5. RESTRICTING LAW ENFORCEMENT USE OF FACIAL RECOGNITION: HD2304 / SD750

This bill implements the findings of last session’s Commission on Face Surveillance. The findings had support from law enforcement as well as from civil liberties organizations. The bill would provide that:

1. Law enforcement other than the State Police and FBI cannot directly possess or access a biometric surveillance database.

2. Law enforcement may not use biometric surveillance to infer a person’s emotion or affect nor for analysis of moving images or video data.

3. The State Police can access the facial recognition database used by the registrar of motor vehicles to conduct a search for local law enforcement, a federal agency or the FBI if they are presented with warrant issued by a judge based upon probable cause or if there is an immediate threat of danger of serious injury to someone or a need to identify a deceased person.

4. Law enforcement must document the basis for any emergency requests and file them with the appropriate Superior Court within 48 hours of the request.

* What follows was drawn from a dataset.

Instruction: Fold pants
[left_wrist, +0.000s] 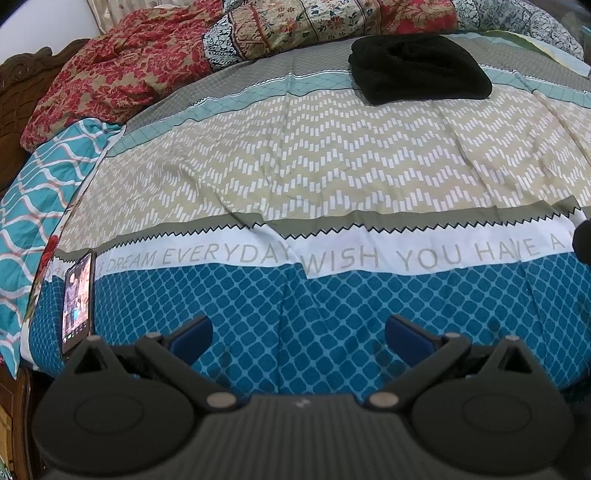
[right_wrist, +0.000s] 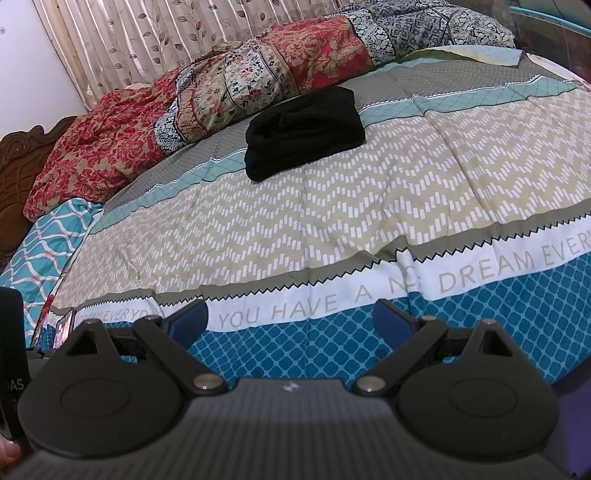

5. All searches of the database by the State Police or FBI must be documented and reported to the executive office of public safety and security, quarterly disaggregated, by the requesting law enforcement or federal agency. The same goes for breakdowns of whether the request involved a warrant or emergency. The agency must post the total # of searches performed ID of a deceased person. These must all be publicly posted by EOPSS by March 31 of the following year.

6. Any person charged with a crime in which they were identified by a facial recognition search must be provided notice that the search occurred and defendants and their attorneys in criminal prosecutions must be provided with all records and information pertaining to any facial recognition searches performed or requested during the course of the investigation of the crime or offense.

6. Restricting Automated License Plate Recognition: HD428 & HD2360

HD.428 An Act Relative to All-Electronic Tolling Data Privacy.

This bill provides that:

1. A department may not access, search, review, disclose or exchange tolling data (meaning any data captured or created by an ALPR system or from signals or radio frequencies emitted by a transponder in connection with the assessment or collection of a toll, including, without limitation, GPS coordinates or vehicle location information, dates and times traveled, images, vehicle speed, and license plate numbers, existing in an any form or medium, whether electronic, paper or otherwise) unless this is necessary to:

a. collect, access or pursue payment tolls or fines or surcharges related to unpaid tolls

b. to install, maintain or repair a transponder

c. to respond to a reasonable belief that an individual is at imminent risk of serious physical injury, death or abduction; provided, that not later than 48 hours after responding, the access and detailed reasons for it are provided to the AG.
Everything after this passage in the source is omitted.